なぜ?ブジュエリ……?
(何故?ブジュリ……?)
「おねがいしまーす!」
一斉に大きな声でのお互いに挨拶。先輩に対して頭を下げ、声を出している。
2年生先輩と一緒になっての練習メニューである。
先輩が声を出している。
「並足でリズムを忘れないように!1234、1234、1234、」
ボールを持って動かして歩くのは大変である。二拍子、三拍子、四拍子、小走り、それぞれに使い分けて何回も何回も繰り返し、単調であるが皆が揃うまでには、相当の訓練が必要である。
さらに動きは大きくなる。
「はい、左右に体の上を移動させま~す」
「次は上に……思いっきり上に真っ直ぐよ!ハッイ!もう一度」
「しっかりキャッチ! ボールは常に自分の体に持ってくるの!」
「ボールは転がすのではないの!体をはうように一体となるのよ!」
二年生の先輩も真剣になってタンバリンたたいて大きな声で指令を飛ばしている。
まず、このような積み重ねの練習が新体操の基本でもある。
練習が終わって部室に入ると我儘が出る。特に寿里に一物もっている三人にしてみると部室は、寿里に意見する格好の場所でもある。
二年生先輩たちが居ないのを見計らって、佳織がこれはとばかり寿里に向かって
「寿里、云っとくけど、一人だけ上手になろうと思っているんじゃない?皆に合わせないとダメよ」
「あら、一生懸命になって何が悪いの?そんなこと聞いたことが無いわ」
寿里も負けずに応えた。すると
「新体操と云うのは皆がそろわないとダメでしょうが」
言いだしっぺの佳織が正当論をかざすように云うと、寿里が言い返した。
「それはネ、皆が一生懸命になって揃うことでしょう!何もしないで、練習もしないで揃うことなんてないと思うけど?」
すると、優奈がいつものカラかい気分で
「良く云うわ! ブジュリのクセに!」
「何ですって!」と
、寿里がキッとなって優奈にせまった。
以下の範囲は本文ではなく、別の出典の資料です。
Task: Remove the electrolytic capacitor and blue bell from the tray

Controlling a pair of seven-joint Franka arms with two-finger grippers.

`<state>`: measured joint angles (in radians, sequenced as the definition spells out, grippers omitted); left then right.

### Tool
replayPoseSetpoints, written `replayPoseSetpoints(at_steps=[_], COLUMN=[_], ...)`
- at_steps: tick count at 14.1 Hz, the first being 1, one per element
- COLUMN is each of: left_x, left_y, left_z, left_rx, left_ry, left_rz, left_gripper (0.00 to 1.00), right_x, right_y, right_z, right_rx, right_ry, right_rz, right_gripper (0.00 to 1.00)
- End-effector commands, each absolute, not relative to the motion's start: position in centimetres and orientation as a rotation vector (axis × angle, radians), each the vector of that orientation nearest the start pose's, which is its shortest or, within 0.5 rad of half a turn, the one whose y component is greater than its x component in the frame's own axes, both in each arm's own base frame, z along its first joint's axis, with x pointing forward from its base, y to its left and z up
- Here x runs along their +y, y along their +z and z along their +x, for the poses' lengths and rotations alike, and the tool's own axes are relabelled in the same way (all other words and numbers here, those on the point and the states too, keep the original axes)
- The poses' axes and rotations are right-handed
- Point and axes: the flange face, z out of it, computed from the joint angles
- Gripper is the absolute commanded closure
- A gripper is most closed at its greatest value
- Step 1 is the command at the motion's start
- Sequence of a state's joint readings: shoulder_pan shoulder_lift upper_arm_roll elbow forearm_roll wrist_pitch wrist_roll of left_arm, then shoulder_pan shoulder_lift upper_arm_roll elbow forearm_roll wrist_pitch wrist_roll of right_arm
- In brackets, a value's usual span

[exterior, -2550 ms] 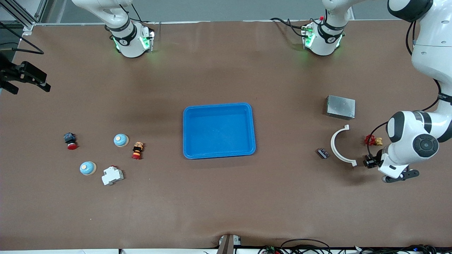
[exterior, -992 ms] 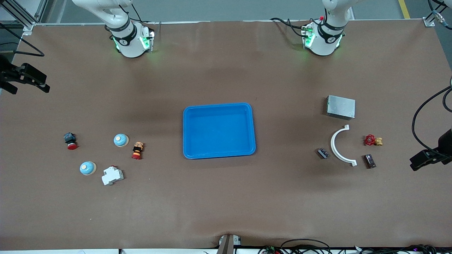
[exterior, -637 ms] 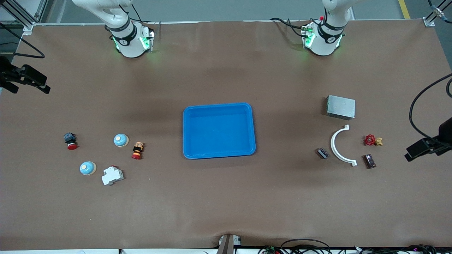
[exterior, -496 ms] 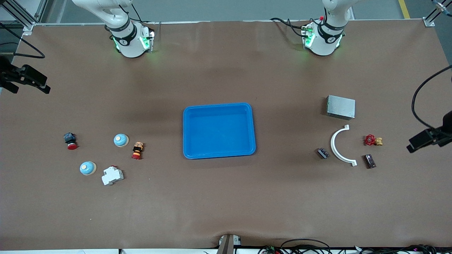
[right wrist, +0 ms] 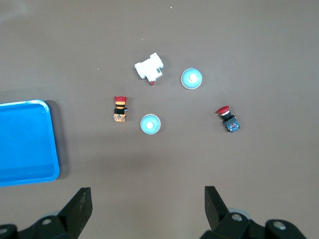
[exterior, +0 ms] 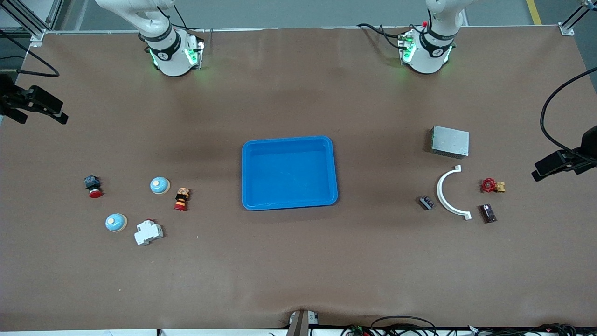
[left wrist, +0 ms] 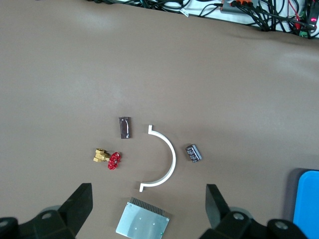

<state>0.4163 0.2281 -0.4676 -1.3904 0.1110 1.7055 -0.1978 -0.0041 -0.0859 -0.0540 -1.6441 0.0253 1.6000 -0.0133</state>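
Two light-blue dome bells sit toward the right arm's end of the table, also seen as bells in the right wrist view. The capacitor, a small dark brown cylinder, lies toward the left arm's end; the left wrist view shows this capacitor lying free. High over that end, my left gripper is open and empty, above a metal box. My right gripper hangs open and empty over bare table at the other end.
A blue tray sits mid-table. Near the capacitor lie a red-handled valve, a white arc, a small black part and the metal box. By the bells are a white breaker and two red push buttons.
The left arm has lifted off the capacitor, left it on the table and swung out to the table's end; its gripper has since drifted toward the robots' bases. The right arm has barely moved.
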Motion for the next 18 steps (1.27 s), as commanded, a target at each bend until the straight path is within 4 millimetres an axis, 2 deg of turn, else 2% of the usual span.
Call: replayPoseSetpoints(at_steps=[1,2,4,5,6,7,8,10,13,14,17,18], left_x=[-1.2,-2.2,-3.6,-4.4,-5.2,-5.2,-5.8,-5.4,-4.4,-4.7,-4.1,-4.1], left_y=[62.3,63.4,63.9,64.9,65.0,65.4,65.1,65.5,65.3,65.5,67.6,67.9], left_z=[60.6,59.9,59.2,58.4,57.9,56.9,55.4,52.8,51.8,51.1,49.9,50.1], left_rx=[-0.192,-0.170,-0.151,-0.143,-0.120,-0.111,-0.111,-0.144,-0.165,-0.155,-0.172,-0.165], left_ry=[-0.124,-0.140,-0.124,-0.134,-0.131,-0.136,-0.112,-0.104,-0.020,0.019,0.000,-0.010], left_rz=[-3.134,-3.127,-3.126,-3.116,-3.109,-3.087,-3.073,-3.088,-3.092,-3.091,-3.087,-3.084], left_gripper=[0.00,0.00,0.00,0.00,0.00,0.00,0.00,0.00,0.00,0.00,0.00,0.00], right_x=[-3.3,-3.4,-3.3,-3.3,-3.2,-3.3,-3.3,-3.3,-3.4,-3.4,-3.5,-3.4], right_y=[64.0,64.0,64.2,64.1,64.1,64.1,64.0,64.0,63.9,64.0,63.9,64.0], right_z=[52.4,52.4,52.3,52.3,52.3,52.3,52.3,52.3,52.3,52.3,52.3,52.3], right_rx=[0.081,0.079,0.069,0.067,0.067,0.069,0.069,0.072,0.074,0.077,0.077,0.077], right_ry=[-0.066,-0.066,-0.071,-0.068,-0.070,-0.068,-0.066,-0.063,-0.058,-0.063,-0.061,-0.063], right_rz=[-3.105,-3.108,-3.121,-3.128,-3.128,-3.128,-3.127,-3.127,-3.127,-3.125,-3.127,-3.125], right_gripper=[0.00,0.00,0.00,0.00,0.00,0.00,0.00,0.00,0.00,0.00,0.00,0.00])
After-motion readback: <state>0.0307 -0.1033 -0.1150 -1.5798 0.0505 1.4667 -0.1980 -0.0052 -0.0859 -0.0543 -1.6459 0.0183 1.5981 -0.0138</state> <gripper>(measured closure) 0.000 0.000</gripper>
ちょっとタジロいた優奈は
「不細工だから、ブジュリよ、寿里のアダナよ、私たちの中でそう呼ぶようになったの!
知らなかったでしょ!私たちは揃っている顔なの、何か文句ある?」
驚いた寿里は少し考えて、ここは、多少我慢のしどころと思った。
「そう、優奈、何でも言ったらア……あなた達にお任せよ!私は何言われても何されても構わないわよ」
三人の中で、少しだけ賢く立ち回る亜紀は、寿里がこれ以上取り合わないことを知ってか
「さあ、帰りましょう……寿里とは合わないようだから……」佳織と優奈を促した。
帰宅した寿里は、早速、いつものように、鏡に写った自分の顔を、しみじみ眺めた。
そして、独り言を云ってみた!
{私の顔、愛する寿里の顔は、少し色黒で、丸い形で、その中に低い鼻があるだけではないか!そういえば、存在感のない唇が鬼門かな?女優さんはみんな唇の形が良いもんなあ~それに比べ、私の顔の眺めは、漫画に出てくるアンパンマンみたいかな?}
「もういいでしょう!寿里」
いつの間にか、母親の静子が部屋に入ってきた。
「ああ、驚いた!へへへ……私の今の声、聞こえてた?」
「いいえ!小さい声だもん、聞こえるはずないじゃない。何かあったの?」
静子には、本当は少しだが聞こえていた。
「私のあだ名付いているの!{ブジュリ}だって」
「何よ、その{ブジュリ}ってのは?」
「不細工な寿里ってこと!」
「まあ、何てこと云うのだろうネ、ちょっとひどい言い方ネ!」
「でも、仕方ないのよ、笑ってスルーすることに決めたの!うふふ、あはは」
「偉い!さすが私の寿里だわ、仕方ないもんね!私の子供だからうふふ、あはは」
静子は寿里の顔を撫でながら
「寿里、笑い顔とっても良いわよ、そうだ、この笑顔でいきなさいよ。笑顔は何よりも強みよ……だから、笑顔の寿里、{エジュリ}になってみたら?」
「エジュリって?」
「偉い寿里ってことよ!」
静子は励ましと共に知恵も与えたようだ。